Attenuation is a regulatory feature found throughout Archaea and Bacteria causing premature termination of transcription. Attenuators are 5′-cis acting regulatory regions that fold into one of two alternative RNA structures that determine the success of transcription. The folding is modulated by a sensing mechanism producing either a Rho-independent terminator, resulting in interrupted transcription and a non-functional RNA product; or an anti-terminator structure, resulting in a functional RNA transcript. There are now many equivalent examples where the translation, not transcription, is terminated by sequestering the Shine-Dalgarno sequence (ribosomal binding site) in a hairpin-loop structure. While not meeting the previous definition of (transcriptional) attenuation, these are now considered to be variants of the same phenomena and are included in this article. Attenuation is an ancient regulatory system, prevalent in many bacterial species providing fast and sensitive regulation of gene operons and is commonly used to repress genes in the presence of their own product (or a downstream metabolite). What is an attenuator? Attenuator is a nucleotide sequence in DNA that can lead to premature termination of transcription.
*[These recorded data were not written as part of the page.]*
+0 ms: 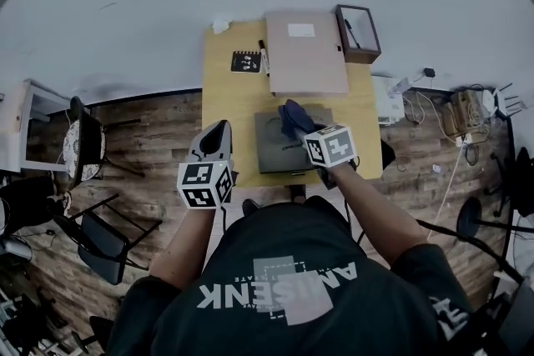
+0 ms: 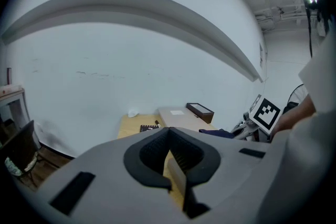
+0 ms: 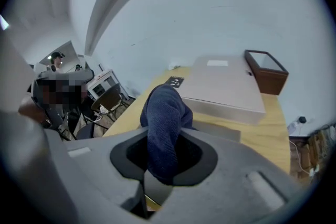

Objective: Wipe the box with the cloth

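The right gripper (image 1: 300,131) clamps the blue cloth (image 1: 291,116) over the grey box (image 1: 271,150). The left gripper (image 1: 219,133) hangs closed and empty.

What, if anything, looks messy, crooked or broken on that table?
Nothing looks spilled or broken. The only stray item is a crumpled white scrap at the far left corner of the table. The blue cloth bunched in the right gripper over the grey box is just being used.
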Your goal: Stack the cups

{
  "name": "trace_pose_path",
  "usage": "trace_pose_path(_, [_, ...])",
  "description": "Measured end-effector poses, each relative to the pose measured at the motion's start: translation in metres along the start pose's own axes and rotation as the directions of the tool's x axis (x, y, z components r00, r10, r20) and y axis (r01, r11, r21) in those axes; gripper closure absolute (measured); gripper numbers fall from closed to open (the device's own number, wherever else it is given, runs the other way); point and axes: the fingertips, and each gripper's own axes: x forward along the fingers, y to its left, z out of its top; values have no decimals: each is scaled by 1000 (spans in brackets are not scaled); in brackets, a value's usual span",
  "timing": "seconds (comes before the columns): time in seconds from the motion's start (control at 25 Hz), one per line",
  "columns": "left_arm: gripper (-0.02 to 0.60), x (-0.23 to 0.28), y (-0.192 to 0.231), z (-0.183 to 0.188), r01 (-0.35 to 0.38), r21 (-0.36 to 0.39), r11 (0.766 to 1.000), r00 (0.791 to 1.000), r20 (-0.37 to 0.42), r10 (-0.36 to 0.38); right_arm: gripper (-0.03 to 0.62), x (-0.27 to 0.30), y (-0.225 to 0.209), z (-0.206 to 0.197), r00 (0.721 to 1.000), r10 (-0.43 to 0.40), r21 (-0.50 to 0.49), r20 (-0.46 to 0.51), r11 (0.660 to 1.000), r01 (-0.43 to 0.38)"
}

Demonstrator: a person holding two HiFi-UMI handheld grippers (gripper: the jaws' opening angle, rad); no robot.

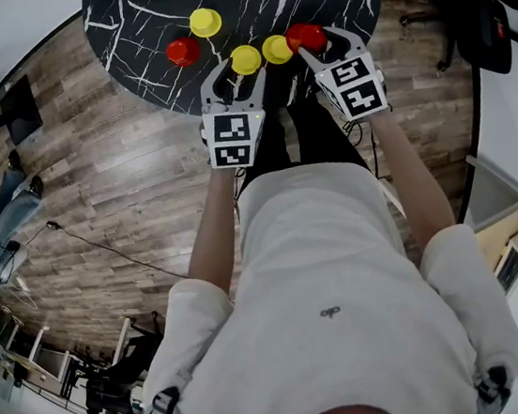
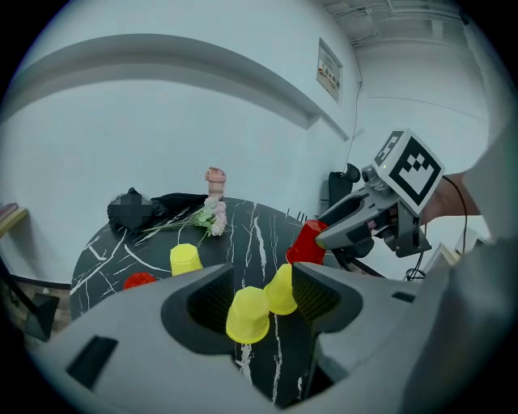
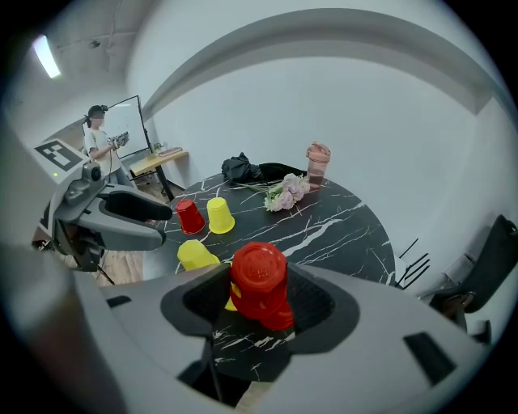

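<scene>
- Grasps are being lined up: the left tongs (image 2: 263, 296) are straddling a yellow cup (image 2: 247, 317), released; the right tongs (image 3: 259, 306) are straddling a red cup (image 3: 259, 276), also released.
- The next move is likely calling for clenching one cup.

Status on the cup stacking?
Both open: left gripper straddles yellow cup, right gripper straddles red cup. No cups stacked yet. Flowers far side, not blocking.
</scene>
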Motion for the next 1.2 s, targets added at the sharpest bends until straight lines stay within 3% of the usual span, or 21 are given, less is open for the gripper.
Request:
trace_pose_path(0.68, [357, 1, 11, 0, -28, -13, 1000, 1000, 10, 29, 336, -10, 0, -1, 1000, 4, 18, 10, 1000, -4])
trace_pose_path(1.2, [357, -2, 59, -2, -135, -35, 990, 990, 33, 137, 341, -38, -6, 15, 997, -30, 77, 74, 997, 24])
Attenuators may be classified according to the type of molecule which induces the change in RNA structure. It is likely that transcription-attenuation mechanisms developed early, perhaps prior to the archaea/bacteria separation and have since evolved to use a number of different sensing molecules (the tryptophan biosynthetic operon has been found to use three different mechanisms in different organisms.)
An example is the trp gene in bacteria. When there is a high level of tryptophan in the region, it is inefficient for the bacterium to synthesize more. When the RNA polymerase binds and transcribes the trp gene, the ribosome will start translating. (This differs from eukaryotic cells, where RNA must exit the nucleus before translation starts.) The attenuator sequence, which is located between the mRNA leader sequence (5′ UTR) and trp operon gene sequence, contains four domains, where domain 3 can pair with domain 2 or domain 4.
The attenuator sequence at domain 1 contains instruction for peptide synthesis that requires tryptophans. A high level of tryptophan will permit ribosomes to translate the attenuator sequence domains 1 and 2, allowing domains 3 and 4 to form a hairpin structure, which results in termination of transcription of the trp operon. Since the protein coding genes are not transcribed due to rho independent termination, no tryptophan is synthesized.
In contrast, a low level of tryptophan means that the ribosome will stall at domain 1, causing the domains 2 and 3 to form a different hairpin structure that does not signal termination of transcription. Therefore, the rest of the operon will be transcribed and translated, so that tryptophan can be produced. Thus, domain 4 is an attenuator. Without domain 4, translation can continue regardless of the level of tryptophan. The attenuator sequence has its codons translated into a leader peptide, but is not part of the trp operon gene sequence. The attenuator allows more time for the attenuator sequence domains to form loop structures, but does not produce a protein that is used in later tryptophan synthesis.